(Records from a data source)
◇ ◇ ◇ ◇ ◇

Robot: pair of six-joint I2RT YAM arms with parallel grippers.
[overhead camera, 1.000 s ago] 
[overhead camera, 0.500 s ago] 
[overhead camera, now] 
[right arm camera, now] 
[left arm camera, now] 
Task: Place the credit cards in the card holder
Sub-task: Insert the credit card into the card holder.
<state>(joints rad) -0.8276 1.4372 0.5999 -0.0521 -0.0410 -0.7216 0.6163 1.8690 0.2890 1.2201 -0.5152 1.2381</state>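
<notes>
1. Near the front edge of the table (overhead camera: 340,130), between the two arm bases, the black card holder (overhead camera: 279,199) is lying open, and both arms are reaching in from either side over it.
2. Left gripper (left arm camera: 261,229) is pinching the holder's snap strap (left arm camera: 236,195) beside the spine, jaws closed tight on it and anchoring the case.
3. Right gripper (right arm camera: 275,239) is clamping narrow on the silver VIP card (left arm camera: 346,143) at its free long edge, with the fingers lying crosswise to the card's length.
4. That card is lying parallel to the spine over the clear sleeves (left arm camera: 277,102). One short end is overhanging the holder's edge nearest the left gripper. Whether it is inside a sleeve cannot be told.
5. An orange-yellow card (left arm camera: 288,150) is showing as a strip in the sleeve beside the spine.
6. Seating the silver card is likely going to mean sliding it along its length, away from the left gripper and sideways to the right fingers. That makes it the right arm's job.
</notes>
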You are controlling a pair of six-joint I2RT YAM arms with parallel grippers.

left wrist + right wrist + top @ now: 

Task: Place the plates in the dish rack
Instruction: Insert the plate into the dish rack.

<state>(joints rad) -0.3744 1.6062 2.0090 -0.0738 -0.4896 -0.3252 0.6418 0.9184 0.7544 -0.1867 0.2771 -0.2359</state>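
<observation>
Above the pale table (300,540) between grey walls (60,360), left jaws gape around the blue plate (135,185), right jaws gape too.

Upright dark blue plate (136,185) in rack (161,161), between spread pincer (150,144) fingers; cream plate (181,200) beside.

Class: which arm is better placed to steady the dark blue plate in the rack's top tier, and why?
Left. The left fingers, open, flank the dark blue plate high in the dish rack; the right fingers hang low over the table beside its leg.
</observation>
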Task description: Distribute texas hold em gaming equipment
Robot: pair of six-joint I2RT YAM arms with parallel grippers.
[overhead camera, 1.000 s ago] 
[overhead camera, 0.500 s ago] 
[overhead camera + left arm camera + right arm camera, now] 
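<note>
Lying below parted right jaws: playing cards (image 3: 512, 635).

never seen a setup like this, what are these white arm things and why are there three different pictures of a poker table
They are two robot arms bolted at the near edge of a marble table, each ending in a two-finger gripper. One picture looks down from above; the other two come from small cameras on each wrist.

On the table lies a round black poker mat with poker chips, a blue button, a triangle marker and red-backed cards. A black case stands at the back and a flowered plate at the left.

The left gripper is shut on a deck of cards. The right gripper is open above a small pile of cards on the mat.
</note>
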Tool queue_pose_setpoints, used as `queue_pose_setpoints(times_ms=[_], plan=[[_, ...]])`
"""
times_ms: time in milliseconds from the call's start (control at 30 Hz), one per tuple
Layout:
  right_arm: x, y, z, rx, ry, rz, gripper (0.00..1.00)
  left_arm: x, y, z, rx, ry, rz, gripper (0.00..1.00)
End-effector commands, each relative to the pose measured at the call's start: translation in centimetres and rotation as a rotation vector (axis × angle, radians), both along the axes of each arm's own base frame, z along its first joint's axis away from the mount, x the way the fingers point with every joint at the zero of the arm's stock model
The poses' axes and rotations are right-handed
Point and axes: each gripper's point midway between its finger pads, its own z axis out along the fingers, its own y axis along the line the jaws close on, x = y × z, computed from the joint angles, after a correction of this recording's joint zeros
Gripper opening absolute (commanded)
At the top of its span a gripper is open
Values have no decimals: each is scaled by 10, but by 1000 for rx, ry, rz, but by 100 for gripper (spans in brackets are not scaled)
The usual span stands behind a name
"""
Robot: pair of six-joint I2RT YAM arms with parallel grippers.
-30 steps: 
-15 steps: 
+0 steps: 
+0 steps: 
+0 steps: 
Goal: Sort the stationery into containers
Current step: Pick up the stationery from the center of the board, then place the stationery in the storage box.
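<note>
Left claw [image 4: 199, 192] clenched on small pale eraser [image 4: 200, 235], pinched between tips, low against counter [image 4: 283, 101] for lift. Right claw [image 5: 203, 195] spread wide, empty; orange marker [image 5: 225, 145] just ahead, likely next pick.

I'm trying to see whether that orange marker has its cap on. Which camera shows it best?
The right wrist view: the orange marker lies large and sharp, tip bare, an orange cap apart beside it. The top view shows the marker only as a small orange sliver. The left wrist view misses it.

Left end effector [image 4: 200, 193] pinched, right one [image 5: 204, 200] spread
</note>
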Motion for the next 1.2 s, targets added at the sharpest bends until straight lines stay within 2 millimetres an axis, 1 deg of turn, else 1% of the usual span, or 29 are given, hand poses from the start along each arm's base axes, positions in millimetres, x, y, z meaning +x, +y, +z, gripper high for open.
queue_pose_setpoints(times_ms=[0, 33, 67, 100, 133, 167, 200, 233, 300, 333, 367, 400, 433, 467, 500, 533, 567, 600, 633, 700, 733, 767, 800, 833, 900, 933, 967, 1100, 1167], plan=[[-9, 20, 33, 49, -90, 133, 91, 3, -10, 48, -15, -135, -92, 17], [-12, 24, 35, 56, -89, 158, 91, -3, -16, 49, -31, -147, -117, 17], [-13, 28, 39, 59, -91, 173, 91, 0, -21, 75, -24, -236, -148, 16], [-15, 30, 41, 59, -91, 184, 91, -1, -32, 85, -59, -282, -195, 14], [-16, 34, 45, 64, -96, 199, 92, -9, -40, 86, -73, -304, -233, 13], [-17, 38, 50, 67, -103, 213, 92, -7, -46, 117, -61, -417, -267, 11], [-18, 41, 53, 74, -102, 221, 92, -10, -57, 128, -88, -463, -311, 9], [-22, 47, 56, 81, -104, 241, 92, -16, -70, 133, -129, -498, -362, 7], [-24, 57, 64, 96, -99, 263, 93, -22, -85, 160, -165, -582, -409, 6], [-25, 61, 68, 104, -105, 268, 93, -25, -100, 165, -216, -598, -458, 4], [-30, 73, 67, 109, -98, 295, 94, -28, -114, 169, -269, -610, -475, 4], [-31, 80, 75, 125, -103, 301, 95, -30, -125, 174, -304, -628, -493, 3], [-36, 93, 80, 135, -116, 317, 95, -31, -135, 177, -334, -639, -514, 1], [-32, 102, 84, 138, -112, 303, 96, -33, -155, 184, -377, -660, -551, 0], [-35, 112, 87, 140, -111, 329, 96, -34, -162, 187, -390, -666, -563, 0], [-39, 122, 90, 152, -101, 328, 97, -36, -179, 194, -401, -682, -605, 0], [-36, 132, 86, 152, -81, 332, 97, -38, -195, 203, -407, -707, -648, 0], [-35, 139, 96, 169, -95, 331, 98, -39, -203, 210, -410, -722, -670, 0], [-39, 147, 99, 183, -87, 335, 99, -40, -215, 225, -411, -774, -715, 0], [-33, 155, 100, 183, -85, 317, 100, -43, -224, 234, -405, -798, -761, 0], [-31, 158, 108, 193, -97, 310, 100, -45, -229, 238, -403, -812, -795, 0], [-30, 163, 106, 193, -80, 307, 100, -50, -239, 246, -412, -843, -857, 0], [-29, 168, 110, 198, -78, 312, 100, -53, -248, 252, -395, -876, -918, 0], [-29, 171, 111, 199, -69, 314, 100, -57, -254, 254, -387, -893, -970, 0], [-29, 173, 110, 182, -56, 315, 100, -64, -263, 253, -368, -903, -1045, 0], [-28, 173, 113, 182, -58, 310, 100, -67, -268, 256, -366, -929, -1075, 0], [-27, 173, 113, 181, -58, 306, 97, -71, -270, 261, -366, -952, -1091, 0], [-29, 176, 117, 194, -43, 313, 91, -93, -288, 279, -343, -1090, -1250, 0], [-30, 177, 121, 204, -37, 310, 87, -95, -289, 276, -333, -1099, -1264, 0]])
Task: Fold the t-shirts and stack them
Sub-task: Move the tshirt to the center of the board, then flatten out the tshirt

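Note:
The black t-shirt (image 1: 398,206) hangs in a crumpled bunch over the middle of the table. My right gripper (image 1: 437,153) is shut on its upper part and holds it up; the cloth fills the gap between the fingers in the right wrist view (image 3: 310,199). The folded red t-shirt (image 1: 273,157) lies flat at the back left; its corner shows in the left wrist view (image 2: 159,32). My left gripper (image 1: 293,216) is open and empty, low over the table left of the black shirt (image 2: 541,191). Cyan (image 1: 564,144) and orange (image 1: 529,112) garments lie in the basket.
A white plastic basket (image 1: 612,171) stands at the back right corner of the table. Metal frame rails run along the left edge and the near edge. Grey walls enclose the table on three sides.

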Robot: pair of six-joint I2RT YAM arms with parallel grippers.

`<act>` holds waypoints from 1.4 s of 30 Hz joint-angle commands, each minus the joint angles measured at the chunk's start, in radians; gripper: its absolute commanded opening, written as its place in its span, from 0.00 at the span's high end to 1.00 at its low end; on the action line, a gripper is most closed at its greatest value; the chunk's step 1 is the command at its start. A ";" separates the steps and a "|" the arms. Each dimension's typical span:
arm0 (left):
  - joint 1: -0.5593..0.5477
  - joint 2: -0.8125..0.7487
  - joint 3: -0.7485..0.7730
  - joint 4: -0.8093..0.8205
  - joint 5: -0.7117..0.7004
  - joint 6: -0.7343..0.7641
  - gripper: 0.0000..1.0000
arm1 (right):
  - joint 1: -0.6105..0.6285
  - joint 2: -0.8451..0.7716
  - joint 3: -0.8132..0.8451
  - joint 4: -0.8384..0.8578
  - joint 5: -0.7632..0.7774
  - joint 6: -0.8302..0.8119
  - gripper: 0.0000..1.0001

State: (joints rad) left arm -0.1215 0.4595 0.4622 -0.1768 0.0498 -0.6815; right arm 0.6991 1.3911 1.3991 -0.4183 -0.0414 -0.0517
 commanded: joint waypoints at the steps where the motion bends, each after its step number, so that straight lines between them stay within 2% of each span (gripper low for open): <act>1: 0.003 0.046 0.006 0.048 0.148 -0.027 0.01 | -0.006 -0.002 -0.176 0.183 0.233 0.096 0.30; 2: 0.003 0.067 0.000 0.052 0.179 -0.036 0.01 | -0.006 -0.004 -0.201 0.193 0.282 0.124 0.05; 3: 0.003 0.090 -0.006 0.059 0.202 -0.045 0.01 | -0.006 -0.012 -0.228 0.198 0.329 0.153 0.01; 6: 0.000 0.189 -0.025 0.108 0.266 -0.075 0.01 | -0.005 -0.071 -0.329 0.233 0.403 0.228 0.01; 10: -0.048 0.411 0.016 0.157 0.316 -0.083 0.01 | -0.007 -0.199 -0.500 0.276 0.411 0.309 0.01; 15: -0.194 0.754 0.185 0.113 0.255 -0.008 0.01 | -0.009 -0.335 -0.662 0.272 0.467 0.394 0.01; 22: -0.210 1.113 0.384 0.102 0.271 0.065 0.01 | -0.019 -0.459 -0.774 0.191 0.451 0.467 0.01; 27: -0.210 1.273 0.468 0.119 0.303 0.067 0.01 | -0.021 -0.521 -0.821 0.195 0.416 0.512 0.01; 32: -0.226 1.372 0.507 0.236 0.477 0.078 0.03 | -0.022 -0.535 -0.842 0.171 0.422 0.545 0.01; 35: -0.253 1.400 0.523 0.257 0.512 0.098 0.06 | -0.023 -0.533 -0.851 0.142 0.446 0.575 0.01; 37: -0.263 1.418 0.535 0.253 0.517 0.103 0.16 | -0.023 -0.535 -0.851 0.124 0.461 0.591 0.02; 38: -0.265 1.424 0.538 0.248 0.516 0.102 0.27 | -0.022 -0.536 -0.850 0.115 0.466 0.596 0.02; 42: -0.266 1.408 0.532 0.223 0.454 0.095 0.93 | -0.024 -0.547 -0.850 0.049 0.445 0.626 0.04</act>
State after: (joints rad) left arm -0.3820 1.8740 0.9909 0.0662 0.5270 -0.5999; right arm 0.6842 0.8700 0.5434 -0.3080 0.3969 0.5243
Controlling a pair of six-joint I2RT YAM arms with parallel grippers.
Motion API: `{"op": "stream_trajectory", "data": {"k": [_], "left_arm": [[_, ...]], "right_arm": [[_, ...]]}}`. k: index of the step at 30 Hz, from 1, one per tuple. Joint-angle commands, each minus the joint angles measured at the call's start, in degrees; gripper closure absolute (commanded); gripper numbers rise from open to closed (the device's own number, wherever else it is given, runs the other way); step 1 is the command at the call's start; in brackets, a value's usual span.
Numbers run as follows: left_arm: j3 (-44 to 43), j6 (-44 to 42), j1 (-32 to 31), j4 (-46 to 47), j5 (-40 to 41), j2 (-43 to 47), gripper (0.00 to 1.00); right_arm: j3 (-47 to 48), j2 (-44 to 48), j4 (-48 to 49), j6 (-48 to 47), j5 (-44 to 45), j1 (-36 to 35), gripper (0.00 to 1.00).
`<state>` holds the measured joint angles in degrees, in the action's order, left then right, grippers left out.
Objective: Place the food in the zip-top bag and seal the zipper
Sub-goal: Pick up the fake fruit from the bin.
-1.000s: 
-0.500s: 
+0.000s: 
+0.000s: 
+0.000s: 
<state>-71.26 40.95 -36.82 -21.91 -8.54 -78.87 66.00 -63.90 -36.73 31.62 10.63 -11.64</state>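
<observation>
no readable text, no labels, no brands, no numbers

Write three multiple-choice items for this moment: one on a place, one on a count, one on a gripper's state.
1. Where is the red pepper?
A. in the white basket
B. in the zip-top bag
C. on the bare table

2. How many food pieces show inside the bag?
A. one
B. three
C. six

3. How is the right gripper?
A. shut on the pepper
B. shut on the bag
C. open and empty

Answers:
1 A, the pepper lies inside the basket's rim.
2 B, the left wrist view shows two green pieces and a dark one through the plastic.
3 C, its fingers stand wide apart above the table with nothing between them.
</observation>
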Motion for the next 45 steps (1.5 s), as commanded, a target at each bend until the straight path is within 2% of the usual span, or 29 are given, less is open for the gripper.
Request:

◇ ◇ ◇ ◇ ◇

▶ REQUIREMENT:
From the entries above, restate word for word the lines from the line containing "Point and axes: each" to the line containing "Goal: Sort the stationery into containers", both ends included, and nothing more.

▶ WORKED SOLUTION:
Point and axes: each gripper's point midway between its finger pads, its own z axis out along the fingers, its own y axis along the line the jaws close on, x = y × z, computed from the joint angles, after a correction of this recording's joint zeros
Gripper opening absolute (commanded)
At the top of its span a gripper is open
Values have no decimals: each is scaled by 10, but by 1000 for rx, ry, rz, but by 100 for gripper (spans in brackets are not scaled)
The usual span stands behind a name
"""
Robot: pair of six-joint I2RT YAM arms with parallel grippers.
-30 steps: 
-15 steps: 
+0 steps: 
+0 steps: 
+0 steps: 
Goal: Sort the stationery into containers

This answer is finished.